In Wynn, the court expressly noted that the injured party had presented no evidence that the insured had easement rights to the beach under his deed. Massachusetts Prop. Ins. Underwriting Ass'n v. Wynn, 60 Mass.App.Ct. 824, 806 N.E.2d 447, 451 n. 6 (2004). Here, it is undisputed that Simmons did possess an easement to use the common areas, including the area where Olsen was injured. However, the policy defines insured premises in terms of how the premises are used, not whether the use is under a legal right. For this reason, I would not distinguish this case from Wynn on the basis of Simmons's easement.
¶ 35 I also agree with American National's argument that, regardless of whether the common area is an insured location, the policy excludes coverage for Olsen's injuries.

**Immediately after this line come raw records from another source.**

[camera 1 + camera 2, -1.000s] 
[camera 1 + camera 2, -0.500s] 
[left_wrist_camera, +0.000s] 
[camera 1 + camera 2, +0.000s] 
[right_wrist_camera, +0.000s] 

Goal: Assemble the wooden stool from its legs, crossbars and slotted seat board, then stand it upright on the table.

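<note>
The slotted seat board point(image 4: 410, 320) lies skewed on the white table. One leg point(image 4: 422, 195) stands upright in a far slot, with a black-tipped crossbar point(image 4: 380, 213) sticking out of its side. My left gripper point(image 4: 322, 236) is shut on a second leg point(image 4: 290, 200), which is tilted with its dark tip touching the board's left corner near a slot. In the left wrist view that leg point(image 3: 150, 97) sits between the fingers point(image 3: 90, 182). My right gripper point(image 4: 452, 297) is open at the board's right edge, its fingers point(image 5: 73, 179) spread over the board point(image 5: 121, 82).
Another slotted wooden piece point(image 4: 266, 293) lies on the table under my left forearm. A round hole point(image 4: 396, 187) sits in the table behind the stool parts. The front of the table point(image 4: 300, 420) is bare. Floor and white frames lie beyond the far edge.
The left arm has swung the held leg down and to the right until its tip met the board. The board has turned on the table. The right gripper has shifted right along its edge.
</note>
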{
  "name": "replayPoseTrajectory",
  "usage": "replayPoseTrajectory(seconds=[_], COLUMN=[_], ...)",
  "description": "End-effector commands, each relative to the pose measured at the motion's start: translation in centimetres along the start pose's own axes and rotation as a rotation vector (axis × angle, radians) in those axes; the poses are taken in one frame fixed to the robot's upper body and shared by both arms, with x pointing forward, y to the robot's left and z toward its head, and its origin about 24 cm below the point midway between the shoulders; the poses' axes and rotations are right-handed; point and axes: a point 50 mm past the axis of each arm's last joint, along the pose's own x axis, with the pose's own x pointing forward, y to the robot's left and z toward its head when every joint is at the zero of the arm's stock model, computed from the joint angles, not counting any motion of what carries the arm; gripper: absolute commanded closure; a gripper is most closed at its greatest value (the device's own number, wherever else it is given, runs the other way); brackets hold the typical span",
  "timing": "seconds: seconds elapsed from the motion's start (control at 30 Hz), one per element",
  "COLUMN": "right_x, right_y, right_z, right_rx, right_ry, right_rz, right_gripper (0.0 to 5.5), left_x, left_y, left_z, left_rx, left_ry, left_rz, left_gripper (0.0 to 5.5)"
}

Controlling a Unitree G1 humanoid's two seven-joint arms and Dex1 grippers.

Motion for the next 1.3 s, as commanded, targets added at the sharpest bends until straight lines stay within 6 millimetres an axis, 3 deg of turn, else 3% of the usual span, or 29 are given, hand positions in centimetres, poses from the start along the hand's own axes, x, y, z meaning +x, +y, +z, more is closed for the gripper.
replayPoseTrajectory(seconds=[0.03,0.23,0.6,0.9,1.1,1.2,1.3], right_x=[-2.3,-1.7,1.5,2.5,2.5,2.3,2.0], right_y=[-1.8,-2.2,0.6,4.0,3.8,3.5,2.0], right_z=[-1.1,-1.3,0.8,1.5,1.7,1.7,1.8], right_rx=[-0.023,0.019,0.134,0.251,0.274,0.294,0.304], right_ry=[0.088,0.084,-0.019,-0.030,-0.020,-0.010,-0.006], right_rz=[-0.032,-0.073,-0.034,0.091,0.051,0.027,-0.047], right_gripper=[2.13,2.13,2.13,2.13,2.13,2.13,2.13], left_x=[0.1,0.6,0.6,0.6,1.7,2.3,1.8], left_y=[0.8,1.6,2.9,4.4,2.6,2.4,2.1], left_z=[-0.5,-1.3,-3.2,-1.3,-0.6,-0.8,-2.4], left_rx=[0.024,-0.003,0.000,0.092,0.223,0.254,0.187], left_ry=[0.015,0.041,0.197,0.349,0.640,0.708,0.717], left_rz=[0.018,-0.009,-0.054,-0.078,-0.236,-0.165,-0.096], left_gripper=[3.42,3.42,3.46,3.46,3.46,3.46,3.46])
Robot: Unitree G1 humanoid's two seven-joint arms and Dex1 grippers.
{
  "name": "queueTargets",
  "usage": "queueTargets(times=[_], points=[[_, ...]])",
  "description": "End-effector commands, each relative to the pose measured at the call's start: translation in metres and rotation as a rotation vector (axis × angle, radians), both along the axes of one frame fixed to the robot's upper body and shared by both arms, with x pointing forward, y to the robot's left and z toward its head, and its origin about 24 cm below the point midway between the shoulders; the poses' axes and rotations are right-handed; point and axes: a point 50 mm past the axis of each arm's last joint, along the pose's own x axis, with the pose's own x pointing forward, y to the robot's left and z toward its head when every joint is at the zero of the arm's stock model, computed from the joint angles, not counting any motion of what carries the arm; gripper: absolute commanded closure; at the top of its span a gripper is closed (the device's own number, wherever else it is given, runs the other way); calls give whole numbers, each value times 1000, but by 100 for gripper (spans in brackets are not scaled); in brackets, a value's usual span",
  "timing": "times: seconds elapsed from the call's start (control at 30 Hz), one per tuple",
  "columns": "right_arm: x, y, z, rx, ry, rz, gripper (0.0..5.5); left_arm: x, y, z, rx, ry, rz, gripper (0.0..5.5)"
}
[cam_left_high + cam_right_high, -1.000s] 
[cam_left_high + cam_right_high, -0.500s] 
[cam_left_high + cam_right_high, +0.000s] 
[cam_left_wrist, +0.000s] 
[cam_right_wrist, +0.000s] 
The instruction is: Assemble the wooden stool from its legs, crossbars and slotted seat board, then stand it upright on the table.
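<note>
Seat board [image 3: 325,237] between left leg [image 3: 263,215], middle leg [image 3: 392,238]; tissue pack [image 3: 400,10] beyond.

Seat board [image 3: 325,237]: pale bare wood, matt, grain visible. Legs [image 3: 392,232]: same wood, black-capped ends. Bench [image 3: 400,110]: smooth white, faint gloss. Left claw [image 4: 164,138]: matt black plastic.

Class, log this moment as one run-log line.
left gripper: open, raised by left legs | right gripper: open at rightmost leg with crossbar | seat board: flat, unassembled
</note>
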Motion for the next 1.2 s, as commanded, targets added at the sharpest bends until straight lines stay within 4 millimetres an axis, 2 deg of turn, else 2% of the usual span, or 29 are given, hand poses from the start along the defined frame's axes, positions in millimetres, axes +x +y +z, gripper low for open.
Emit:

The policy provides that coverage is excluded for bodily injuries “arising out of the ownership, maintenance, use, loading, or unloading of motor vehicles or all other motorized land conveyances, including any trailers, owned or operated by or rented or loaned to any insured.” (Emphasis added.) It is undisputed in this case that Olsen's injuries arose from the use of an ATV and that the ATV was owned by Simmons, an insured. Thus, coverage is excluded if the ATV is either a motor vehicle or a motorized land conveyance.
¶ 36 I would conclude that the ATV meets the policy's definition of a motor vehicle because, at the time of the accident, it was a “motorized land vehicle owned by any insured and designed for recreational use off public roads, while off an insured location.” However, even if the ATV does not meet this definition because it was on an insured location at the time of the accident, it clearly falls within the category of “all other motorized land conveyances.” Thus, the policy clearly excludes coverage for Olsen's injuries regardless of whether the common area is an insured location.
The policy does not provide a definition for the term “motorized land conveyance.” However, looking at its plain language, the term clearly encompasses the ATV in this case: the ATV has a motor, it conveys persons, and it is used on land.
¶ 37 For these reasons, I respectfully dissent from the majority opinion.